À mes yeux, la fiscalité écologique doit être un pilier du futur système :

  • Taxe carbone sur les produits importés

  • Modulation selon la réparabilité et la durabilité

  • Encouragement de l’économie circulaire

Ainsi, on passe d’un système qui punit le travail à un système qui valorise la consommation responsable et protège la planète.

Repenser la fiscalité comme un choix individuel

Un modèle fiscal moderne ne doit pas être perçu comme une punition, mais comme un choix citoyen. Avec un allègement des charges sur le salaire, chacun disposerait de plus de revenu net, mais contribuerait par sa consommation :

  • peu taxé sur l’essentiel

  • fortement taxé sur le luxe

La technologie permet aujourd’hui cette fiscalité fine et personnalisée, grâce au digital et à la traçabilité.
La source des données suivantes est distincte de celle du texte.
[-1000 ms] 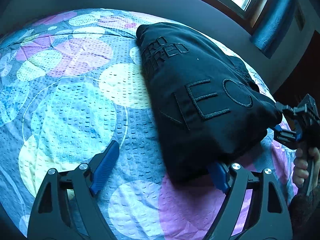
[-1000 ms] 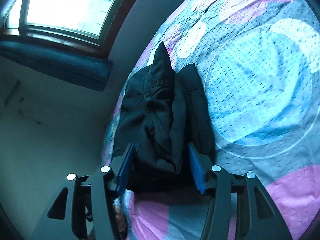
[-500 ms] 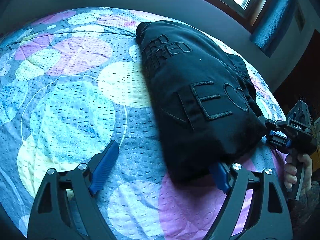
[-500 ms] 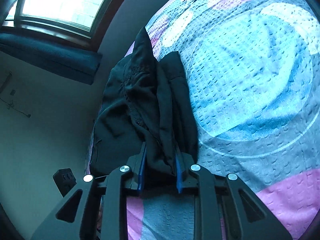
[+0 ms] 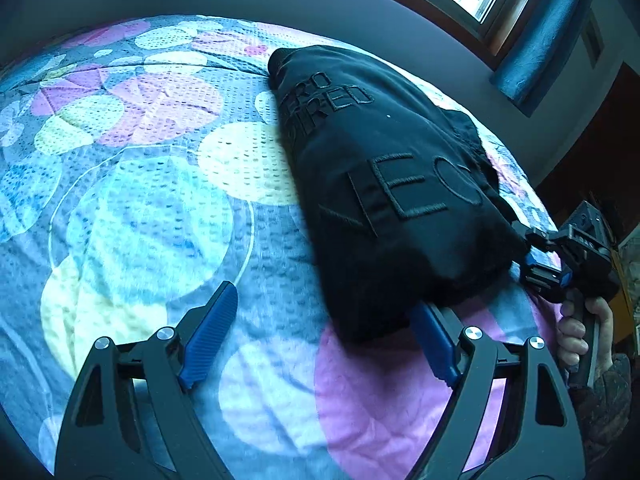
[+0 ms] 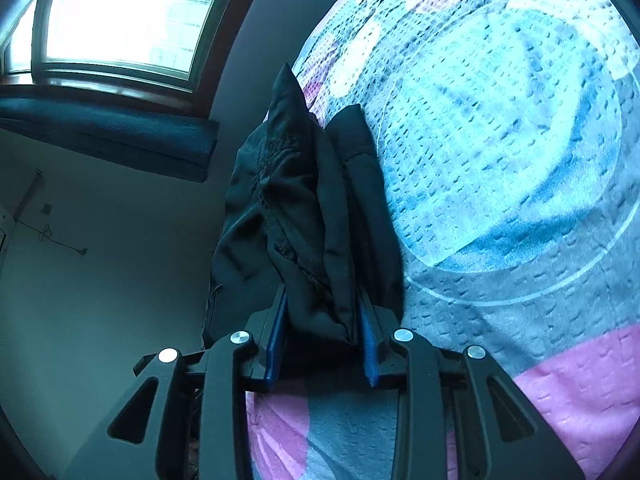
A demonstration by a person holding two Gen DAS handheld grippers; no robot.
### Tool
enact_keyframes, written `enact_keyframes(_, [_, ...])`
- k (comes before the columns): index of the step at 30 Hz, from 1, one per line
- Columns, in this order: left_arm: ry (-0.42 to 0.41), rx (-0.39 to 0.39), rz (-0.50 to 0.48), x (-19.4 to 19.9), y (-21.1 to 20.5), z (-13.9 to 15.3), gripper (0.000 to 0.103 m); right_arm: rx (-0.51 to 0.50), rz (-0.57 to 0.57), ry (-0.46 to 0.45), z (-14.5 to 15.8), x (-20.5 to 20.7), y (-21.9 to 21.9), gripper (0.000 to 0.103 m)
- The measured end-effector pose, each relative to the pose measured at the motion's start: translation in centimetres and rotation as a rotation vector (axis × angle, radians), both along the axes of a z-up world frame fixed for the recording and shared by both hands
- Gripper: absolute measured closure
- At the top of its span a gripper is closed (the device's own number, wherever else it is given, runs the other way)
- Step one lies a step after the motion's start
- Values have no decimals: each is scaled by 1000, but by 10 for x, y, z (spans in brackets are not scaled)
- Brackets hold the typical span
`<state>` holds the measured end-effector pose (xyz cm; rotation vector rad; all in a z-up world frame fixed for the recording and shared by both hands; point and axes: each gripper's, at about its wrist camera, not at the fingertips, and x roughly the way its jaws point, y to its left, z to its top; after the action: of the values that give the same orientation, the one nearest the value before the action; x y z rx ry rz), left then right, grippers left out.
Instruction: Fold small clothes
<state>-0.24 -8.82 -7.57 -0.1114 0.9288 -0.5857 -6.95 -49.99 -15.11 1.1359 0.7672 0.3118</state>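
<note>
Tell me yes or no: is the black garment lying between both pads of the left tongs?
No. In the left wrist view the black garment covers only one pad; the left tongs gape over bare bedspread.

The tip of the left gripper's (image 5: 324,320) right blue pad is tucked under the near end of the black folded garment (image 5: 384,184), so the tip cannot be seen; the words stitched on the garment are partly lost in its folds, and they cannot be read whole; the person's hand (image 5: 580,332) is cut off at the right picture edge; the right gripper (image 6: 322,320) is opening, but dark cloth between its pads hides whether they still press it; the bed cover (image 5: 132,208) runs off the picture's sides.
</note>
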Motion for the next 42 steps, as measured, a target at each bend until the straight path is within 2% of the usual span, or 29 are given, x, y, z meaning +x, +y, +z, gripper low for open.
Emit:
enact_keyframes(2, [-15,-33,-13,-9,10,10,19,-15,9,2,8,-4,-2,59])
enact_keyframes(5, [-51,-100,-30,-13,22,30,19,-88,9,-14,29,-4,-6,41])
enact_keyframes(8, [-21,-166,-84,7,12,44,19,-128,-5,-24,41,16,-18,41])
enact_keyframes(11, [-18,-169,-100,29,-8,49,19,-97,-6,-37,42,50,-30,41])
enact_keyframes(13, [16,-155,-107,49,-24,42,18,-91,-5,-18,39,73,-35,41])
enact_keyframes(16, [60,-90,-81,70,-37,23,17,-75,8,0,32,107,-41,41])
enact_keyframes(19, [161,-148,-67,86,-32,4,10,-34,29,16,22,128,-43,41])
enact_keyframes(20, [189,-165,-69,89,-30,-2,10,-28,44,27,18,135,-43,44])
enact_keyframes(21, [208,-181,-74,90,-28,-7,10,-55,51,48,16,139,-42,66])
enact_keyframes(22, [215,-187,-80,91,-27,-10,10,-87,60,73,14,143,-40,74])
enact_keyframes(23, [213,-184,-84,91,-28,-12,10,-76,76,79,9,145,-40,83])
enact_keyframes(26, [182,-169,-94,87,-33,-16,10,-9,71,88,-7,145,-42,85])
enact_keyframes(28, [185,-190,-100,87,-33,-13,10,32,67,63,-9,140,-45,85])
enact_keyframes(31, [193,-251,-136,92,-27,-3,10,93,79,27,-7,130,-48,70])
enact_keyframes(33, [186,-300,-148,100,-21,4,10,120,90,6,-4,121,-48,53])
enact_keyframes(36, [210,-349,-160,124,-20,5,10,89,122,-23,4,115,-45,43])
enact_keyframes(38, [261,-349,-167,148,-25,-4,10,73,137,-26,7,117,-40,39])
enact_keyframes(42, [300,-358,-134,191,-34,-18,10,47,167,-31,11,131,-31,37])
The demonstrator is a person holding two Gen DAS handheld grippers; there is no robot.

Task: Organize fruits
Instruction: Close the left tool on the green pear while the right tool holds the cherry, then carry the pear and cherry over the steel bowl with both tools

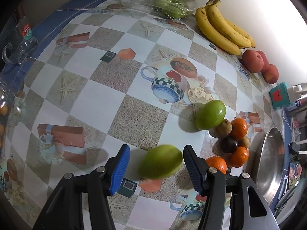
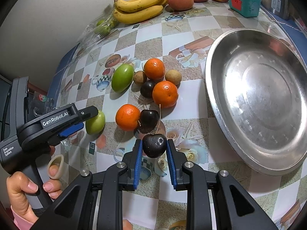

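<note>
The right gripper (image 2: pixel 154 147) has its blue pads closed against a dark cherry (image 2: pixel 154 147), held just left of the steel bowl (image 2: pixel 214 88), whose inside holds no fruit. The left gripper (image 1: pixel 156 162) is spread wide around a blurred green fruit (image 1: pixel 160 161) (neither pad clearly touching it), with a second green fruit (image 1: pixel 210 114) near the oranges (image 1: pixel 238 127). Bananas (image 1: pixel 217 25) and peaches (image 1: pixel 252 60) lie along the wall.

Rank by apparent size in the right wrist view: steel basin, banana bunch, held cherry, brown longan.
1. steel basin
2. banana bunch
3. held cherry, though nearness to the camera enlarges it
4. brown longan
</note>
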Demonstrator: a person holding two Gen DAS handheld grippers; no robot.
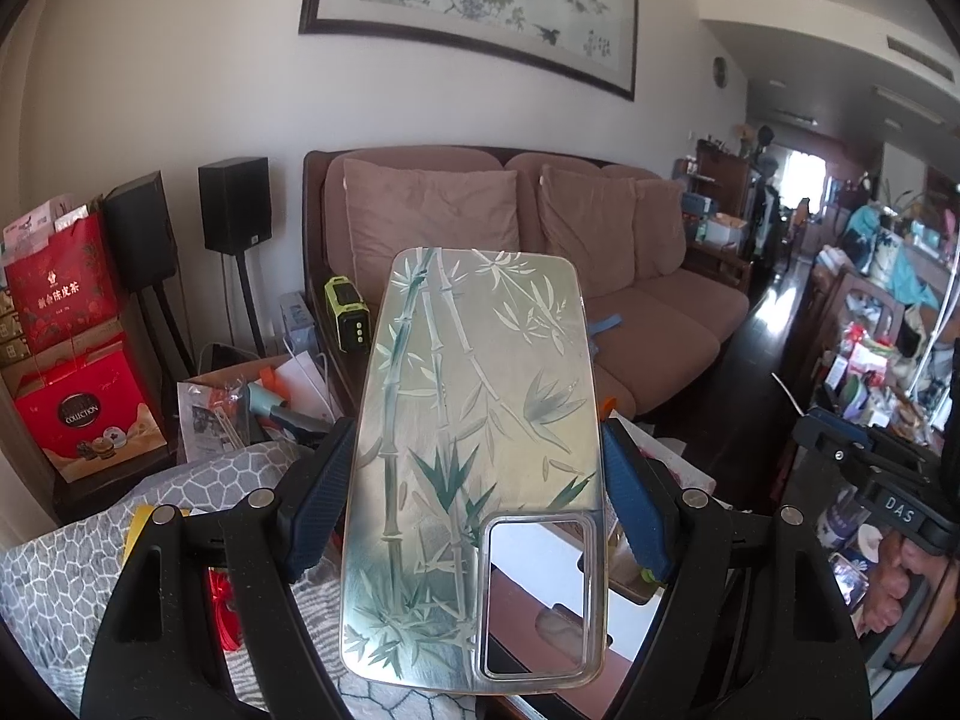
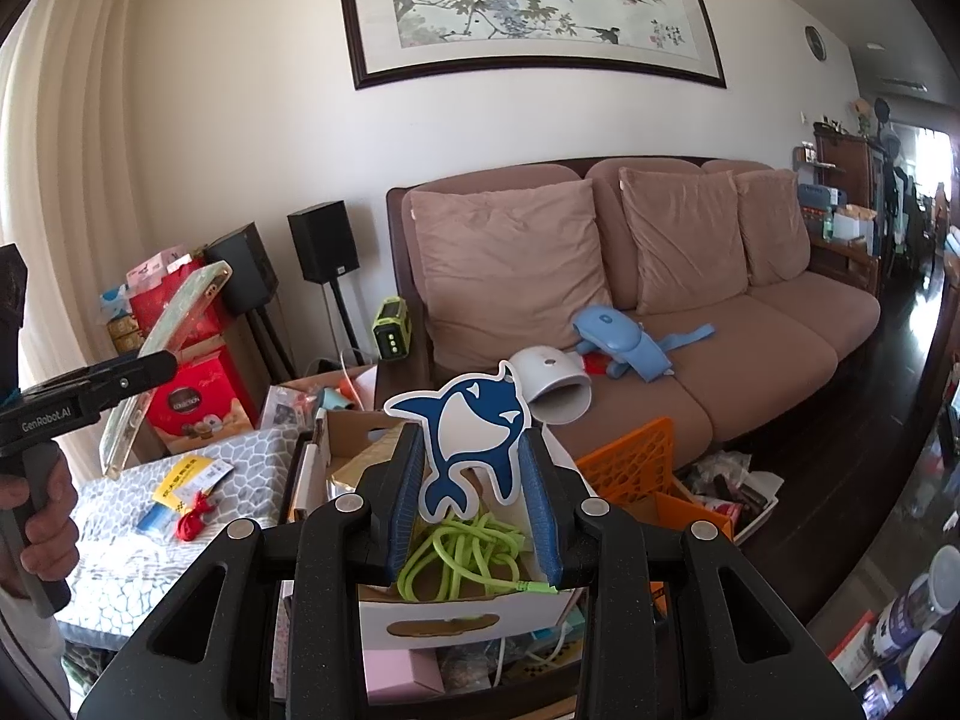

Sortir du piège du “recyclage miracle”

Plutôt que de subventionner le neuf jetable et le recyclage énergivore, il faut encourager :

  • la réparation

  • l’upgrade des produits

  • la consigne

  • la lutte contre l’obsolescence programmée

C’est une fiscalité qui valorise la durabilité et qui aligne économie et écologie.

Pourquoi ce grand soir fiscal est inévitable

En résumé : moins de travail = moins de recettes = risque de crise sociale.
À l’horizon 2030-2035, la France devra repenser son modèle. Comme les révolutions passées (fin de la dîme, invention de l’imprimerie, arrivée d’Internet), nous sommes à l’aube d’un nouveau contrat fiscal. L’ignorer, c’est courir vers le chaos.

Une fiscalité pour retisser du lien social

Au-delà de la technique, cette mutation fiscale doit aussi répondre à une crise humaine. Dans une société où beaucoup n’auront plus de métier, la fiscalité peut redonner du sens, renforcer le lien social et permettre à chacun de contribuer autrement.

Ma conviction : transformer une contrainte en opportunité

Cette réforme est inévitable. Mais nous avons une chance unique : en faire une opportunité.
En repensant notre fiscalité, nous pouvons bâtir un système qui :

  • protège sans étouffer

  • responsabilise sans punir

  • valorise l’innovation, la réparation et la durabilité

C’est en débattant, en proposant et en imaginant collectivement que nous inventerons un modèle fiscal plus juste, plus libre et plus durable.